Matthew Meacham staggered toward the edge of the cliff. A dizzying euphoria overtook him, and he momentarily closed his eyes and swayed on his unsteady feet. His lungs, burning a moment ago, now felt heavy and full of some thick, viscous liquid.
Robert, is that you?
What do you want?
What is there to find?
And the voice responded: “One…two…three…four…five…”
The umbilicus grew taut once more, and he looked down to find it snagged between two large rocks at the edge of the cliff. He yanked on the cord, but it wouldn’t budge; his hands were slippery with blood now, and with whatever noxious fluid was seeping out of the cord itself.
No, not a cord.
A lifeline, he thought, for no discernible reason.
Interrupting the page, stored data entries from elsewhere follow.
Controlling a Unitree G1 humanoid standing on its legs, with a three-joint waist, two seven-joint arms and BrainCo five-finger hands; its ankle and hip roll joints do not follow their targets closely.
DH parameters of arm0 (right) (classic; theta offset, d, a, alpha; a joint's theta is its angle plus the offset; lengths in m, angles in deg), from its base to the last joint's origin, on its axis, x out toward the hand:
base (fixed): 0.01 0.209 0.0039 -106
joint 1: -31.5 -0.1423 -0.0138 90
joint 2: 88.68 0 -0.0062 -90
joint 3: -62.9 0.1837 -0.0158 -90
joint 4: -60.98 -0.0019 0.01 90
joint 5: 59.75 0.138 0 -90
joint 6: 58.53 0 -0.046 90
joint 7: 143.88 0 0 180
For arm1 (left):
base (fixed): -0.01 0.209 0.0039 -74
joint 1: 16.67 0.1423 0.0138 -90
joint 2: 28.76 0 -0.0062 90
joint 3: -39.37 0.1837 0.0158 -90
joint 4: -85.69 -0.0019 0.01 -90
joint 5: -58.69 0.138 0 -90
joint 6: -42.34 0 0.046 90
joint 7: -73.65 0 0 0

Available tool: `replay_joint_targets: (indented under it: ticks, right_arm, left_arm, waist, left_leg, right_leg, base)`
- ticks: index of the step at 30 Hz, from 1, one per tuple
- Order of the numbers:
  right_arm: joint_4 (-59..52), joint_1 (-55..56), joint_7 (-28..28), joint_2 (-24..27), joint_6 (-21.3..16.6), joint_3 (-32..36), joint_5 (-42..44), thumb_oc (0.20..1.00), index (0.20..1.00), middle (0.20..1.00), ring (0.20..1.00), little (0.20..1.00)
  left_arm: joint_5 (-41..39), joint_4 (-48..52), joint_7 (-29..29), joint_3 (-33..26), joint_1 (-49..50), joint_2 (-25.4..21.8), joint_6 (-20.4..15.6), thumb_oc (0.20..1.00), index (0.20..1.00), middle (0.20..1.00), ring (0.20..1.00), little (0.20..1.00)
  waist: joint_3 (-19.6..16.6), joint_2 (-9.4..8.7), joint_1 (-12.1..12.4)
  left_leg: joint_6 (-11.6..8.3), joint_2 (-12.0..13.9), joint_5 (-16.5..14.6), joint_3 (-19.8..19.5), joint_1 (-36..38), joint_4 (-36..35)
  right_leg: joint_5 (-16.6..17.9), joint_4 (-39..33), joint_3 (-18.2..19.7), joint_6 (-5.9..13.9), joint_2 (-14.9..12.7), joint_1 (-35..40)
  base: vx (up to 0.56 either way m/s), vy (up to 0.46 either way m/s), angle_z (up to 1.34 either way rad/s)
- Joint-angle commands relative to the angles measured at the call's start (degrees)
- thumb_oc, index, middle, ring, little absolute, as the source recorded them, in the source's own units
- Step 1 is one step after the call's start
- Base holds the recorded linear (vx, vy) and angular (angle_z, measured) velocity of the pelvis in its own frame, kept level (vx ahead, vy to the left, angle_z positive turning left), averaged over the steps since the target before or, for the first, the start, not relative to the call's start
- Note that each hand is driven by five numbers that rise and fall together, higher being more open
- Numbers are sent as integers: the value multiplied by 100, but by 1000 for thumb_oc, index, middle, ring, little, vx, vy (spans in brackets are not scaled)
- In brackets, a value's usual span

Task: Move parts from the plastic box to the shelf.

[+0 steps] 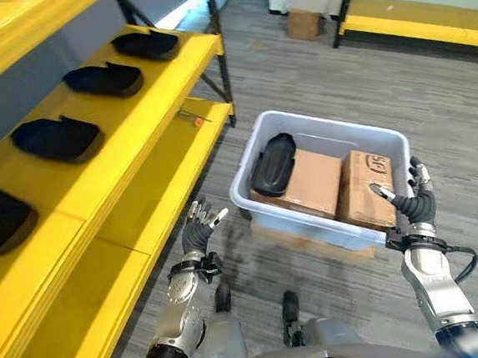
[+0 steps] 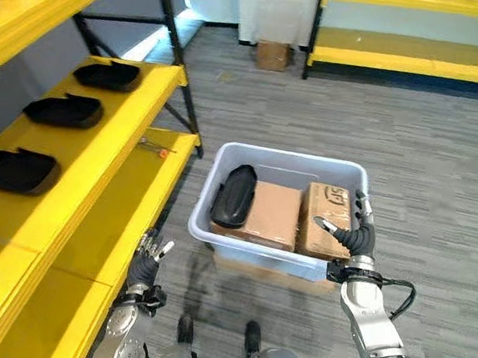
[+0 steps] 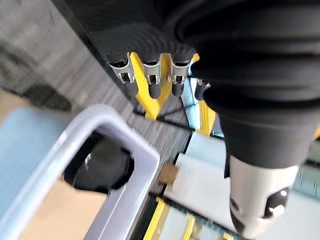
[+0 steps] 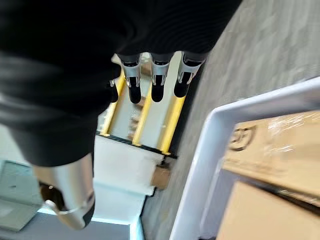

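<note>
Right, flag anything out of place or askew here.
One small thing: a tool with an orange tip lies loose on the lower shelf, unlike the black parts lined up above. In the plastic box, a black part leans tilted against the cardboard boxes. Nothing looks spilled or damaged.

Yellow shelf (image 1: 144, 95), black parts (image 1: 58, 138), pale grey-blue box (image 1: 323, 130), grey-streaked floor (image 1: 433, 95)

The cardboard boxes (image 1: 311, 184) hide the plastic box's (image 1: 318, 130) floor (and the black part's (image 1: 273, 163) lower end).
</note>
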Motion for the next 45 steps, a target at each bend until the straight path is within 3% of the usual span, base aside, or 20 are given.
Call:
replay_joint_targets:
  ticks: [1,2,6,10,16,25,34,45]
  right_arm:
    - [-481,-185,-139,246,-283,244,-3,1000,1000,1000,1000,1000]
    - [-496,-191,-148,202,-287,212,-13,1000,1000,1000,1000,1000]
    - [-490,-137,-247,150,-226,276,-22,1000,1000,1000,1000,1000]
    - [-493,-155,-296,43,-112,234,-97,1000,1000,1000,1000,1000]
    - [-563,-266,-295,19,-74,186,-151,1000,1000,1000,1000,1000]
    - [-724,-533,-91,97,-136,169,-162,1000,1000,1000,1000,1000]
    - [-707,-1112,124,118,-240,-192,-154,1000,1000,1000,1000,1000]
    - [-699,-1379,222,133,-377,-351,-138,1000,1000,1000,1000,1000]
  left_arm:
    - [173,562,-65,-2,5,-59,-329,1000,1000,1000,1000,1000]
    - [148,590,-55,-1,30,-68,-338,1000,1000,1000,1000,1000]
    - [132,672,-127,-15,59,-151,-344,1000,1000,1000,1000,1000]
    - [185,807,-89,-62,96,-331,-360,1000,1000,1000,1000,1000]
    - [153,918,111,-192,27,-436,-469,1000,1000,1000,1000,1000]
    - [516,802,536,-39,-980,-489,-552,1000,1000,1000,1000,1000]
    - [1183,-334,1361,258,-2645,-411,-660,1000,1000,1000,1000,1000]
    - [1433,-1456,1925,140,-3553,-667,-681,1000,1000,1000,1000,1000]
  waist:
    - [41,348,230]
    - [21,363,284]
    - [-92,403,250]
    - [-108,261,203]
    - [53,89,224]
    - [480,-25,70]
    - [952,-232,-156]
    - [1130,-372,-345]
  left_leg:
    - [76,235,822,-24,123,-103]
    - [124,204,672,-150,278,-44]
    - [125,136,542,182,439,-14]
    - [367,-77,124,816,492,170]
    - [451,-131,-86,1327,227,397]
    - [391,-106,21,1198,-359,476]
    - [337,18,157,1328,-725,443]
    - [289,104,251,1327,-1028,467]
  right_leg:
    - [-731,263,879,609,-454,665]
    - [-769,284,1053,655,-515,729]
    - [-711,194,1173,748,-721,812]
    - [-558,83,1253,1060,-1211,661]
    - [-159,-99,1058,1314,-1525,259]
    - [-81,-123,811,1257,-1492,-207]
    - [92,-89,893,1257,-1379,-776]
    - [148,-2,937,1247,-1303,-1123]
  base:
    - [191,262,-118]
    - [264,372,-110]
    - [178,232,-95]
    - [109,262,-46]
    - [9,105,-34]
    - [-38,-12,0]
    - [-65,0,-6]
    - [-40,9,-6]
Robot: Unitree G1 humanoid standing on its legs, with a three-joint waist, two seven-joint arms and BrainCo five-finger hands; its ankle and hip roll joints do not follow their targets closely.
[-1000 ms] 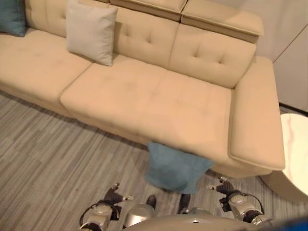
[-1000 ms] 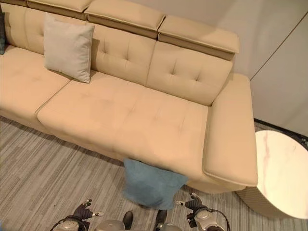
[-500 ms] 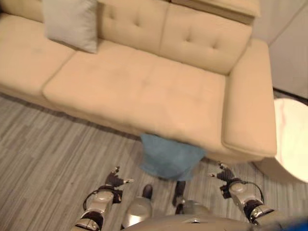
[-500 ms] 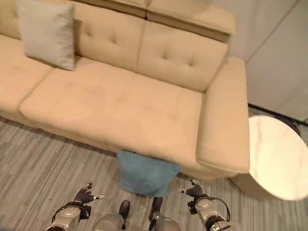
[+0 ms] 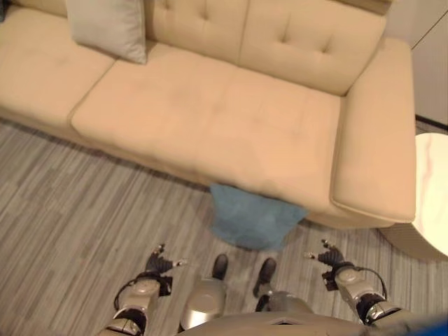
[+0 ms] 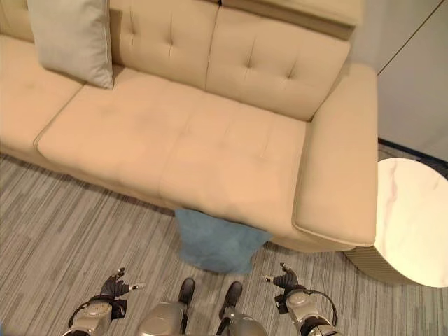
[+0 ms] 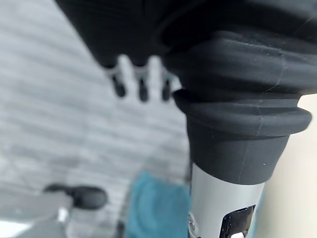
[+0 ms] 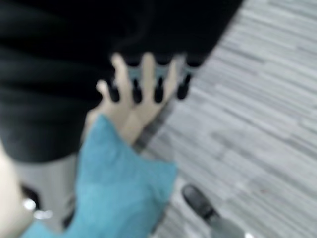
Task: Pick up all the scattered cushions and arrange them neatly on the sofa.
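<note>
Warm, soft, even indoor light falls on the sofa (image 5: 231,119), leaving only faint shading in its tufted back and a narrow shadow along its front edge on the floor (image 5: 63,203). The round marble side table (image 6: 413,231) at the right is bright, nearly washed out. Both wrist views are soft: the blue cushion (image 8: 119,188) and the robot hand fingers (image 7: 141,84) are out of focus.
</note>
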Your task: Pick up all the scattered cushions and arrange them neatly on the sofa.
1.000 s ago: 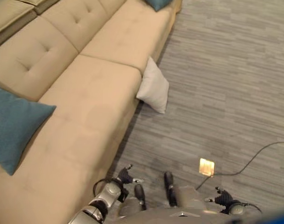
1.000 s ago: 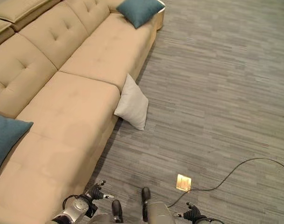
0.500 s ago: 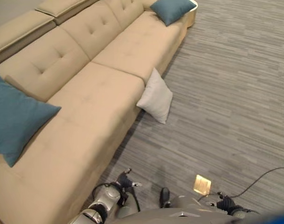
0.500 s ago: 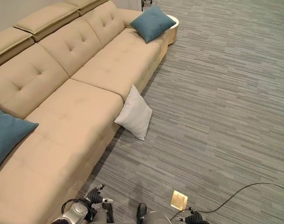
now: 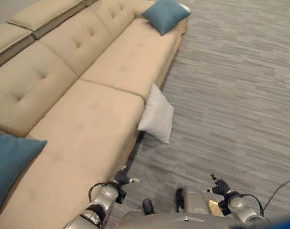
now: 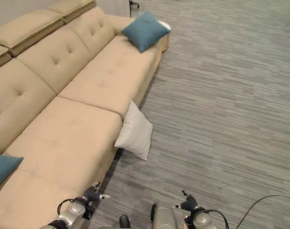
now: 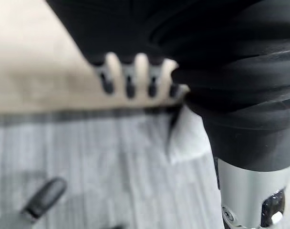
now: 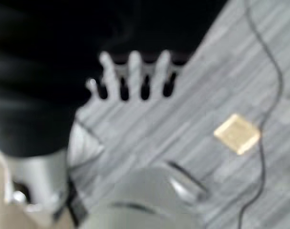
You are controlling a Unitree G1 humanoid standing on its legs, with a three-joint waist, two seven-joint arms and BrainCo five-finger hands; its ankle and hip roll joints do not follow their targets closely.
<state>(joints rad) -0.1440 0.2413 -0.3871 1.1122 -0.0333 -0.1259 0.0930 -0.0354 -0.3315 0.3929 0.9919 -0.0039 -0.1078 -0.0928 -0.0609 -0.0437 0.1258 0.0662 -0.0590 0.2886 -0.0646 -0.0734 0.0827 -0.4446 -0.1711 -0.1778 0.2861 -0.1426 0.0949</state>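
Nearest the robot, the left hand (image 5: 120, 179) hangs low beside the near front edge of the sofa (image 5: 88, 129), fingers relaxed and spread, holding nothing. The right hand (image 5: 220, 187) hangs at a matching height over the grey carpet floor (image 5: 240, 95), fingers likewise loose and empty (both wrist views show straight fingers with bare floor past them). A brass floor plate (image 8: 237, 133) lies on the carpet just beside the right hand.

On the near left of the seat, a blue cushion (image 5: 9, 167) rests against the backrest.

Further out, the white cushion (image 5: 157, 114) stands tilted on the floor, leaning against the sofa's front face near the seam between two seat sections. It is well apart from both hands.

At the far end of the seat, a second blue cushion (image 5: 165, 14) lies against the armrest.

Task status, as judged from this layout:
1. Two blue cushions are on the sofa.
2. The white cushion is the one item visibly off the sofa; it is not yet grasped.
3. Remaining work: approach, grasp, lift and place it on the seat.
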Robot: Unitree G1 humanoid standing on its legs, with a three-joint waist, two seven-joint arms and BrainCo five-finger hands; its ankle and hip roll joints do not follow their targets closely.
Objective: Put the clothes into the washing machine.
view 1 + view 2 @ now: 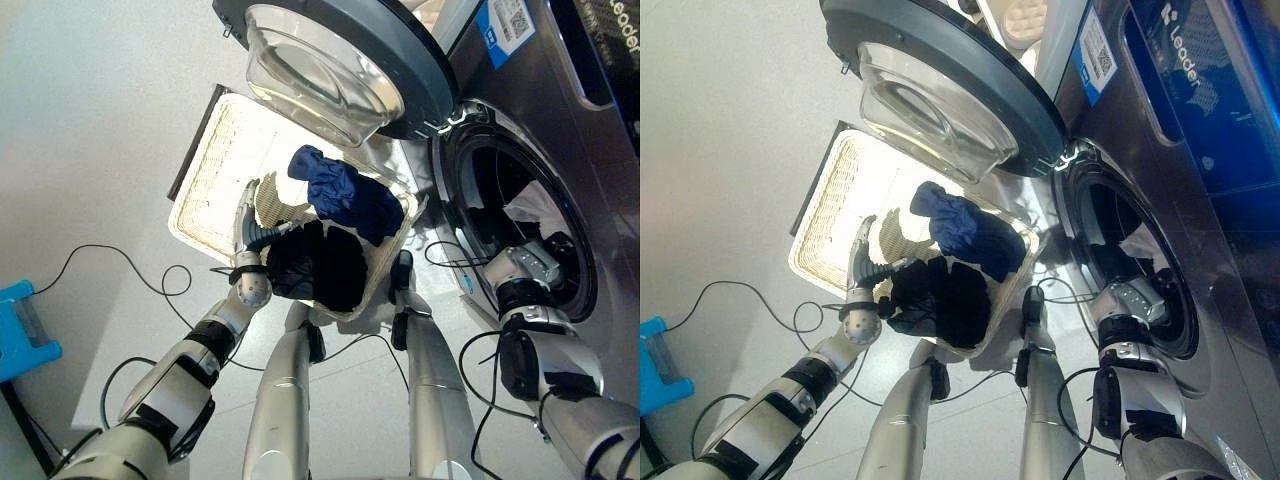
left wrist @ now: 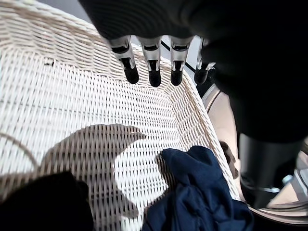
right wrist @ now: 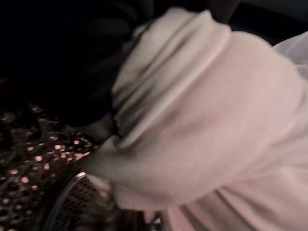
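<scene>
Left wrist view shows the left hand point(image 2: 153, 67) with fingers straight and spread loosely over the white wicker basket point(image 2: 72, 110), holding nothing, with the blue garment point(image 1: 345, 195) just past its fingertips and the black garment point(image 1: 320, 265) beside its palm, both lying in the basket. The right hand point(image 1: 520, 268) reaches into the drum of the washing machine point(image 1: 545, 140), whose door point(image 1: 340, 60) stands open above the basket. A pale pink garment point(image 3: 211, 125) bunches right against that hand, so whether its fingers grip the cloth cannot be told.
</scene>
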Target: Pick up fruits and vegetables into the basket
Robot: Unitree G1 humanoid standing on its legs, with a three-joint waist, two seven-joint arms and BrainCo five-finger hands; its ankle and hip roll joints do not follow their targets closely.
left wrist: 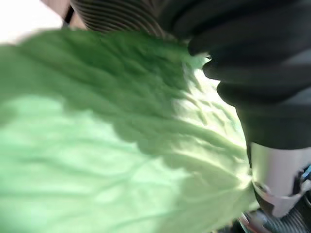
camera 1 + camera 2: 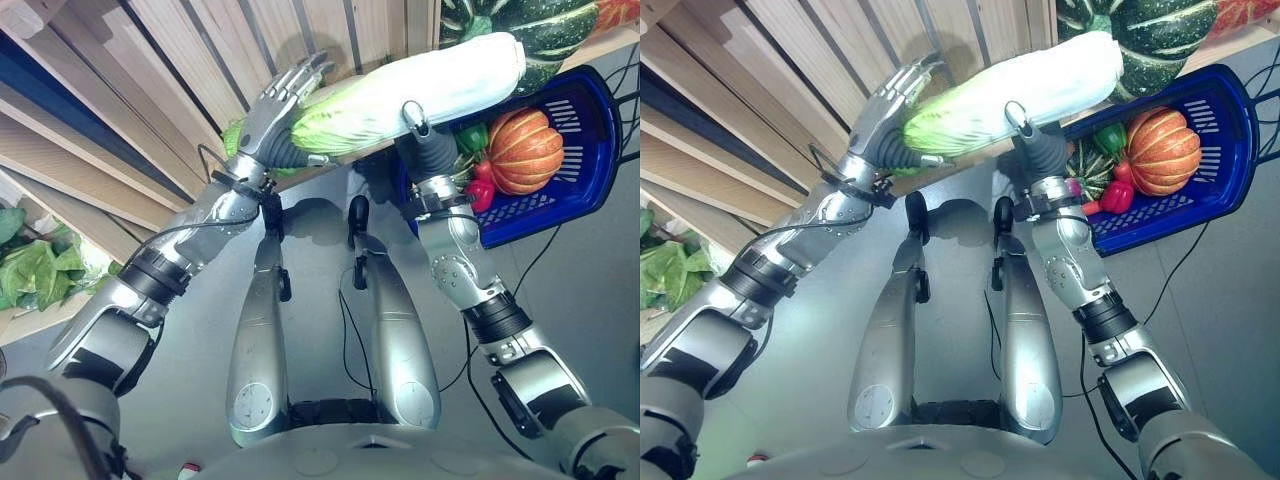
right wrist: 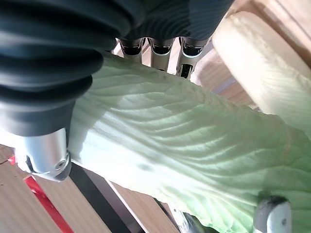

Life—
The cord pulled back, and the next thing Matthew Meacham knew, he was tumbling over the side of the cliff, his heels carving trenches through the earth, then flipping forward, and he was airborne, head over ass, plummeting down, down, down…
In a flash, just before he struck the earth below, he thought he saw the figure of a teenage boy standing in the shallow water, watching him fall.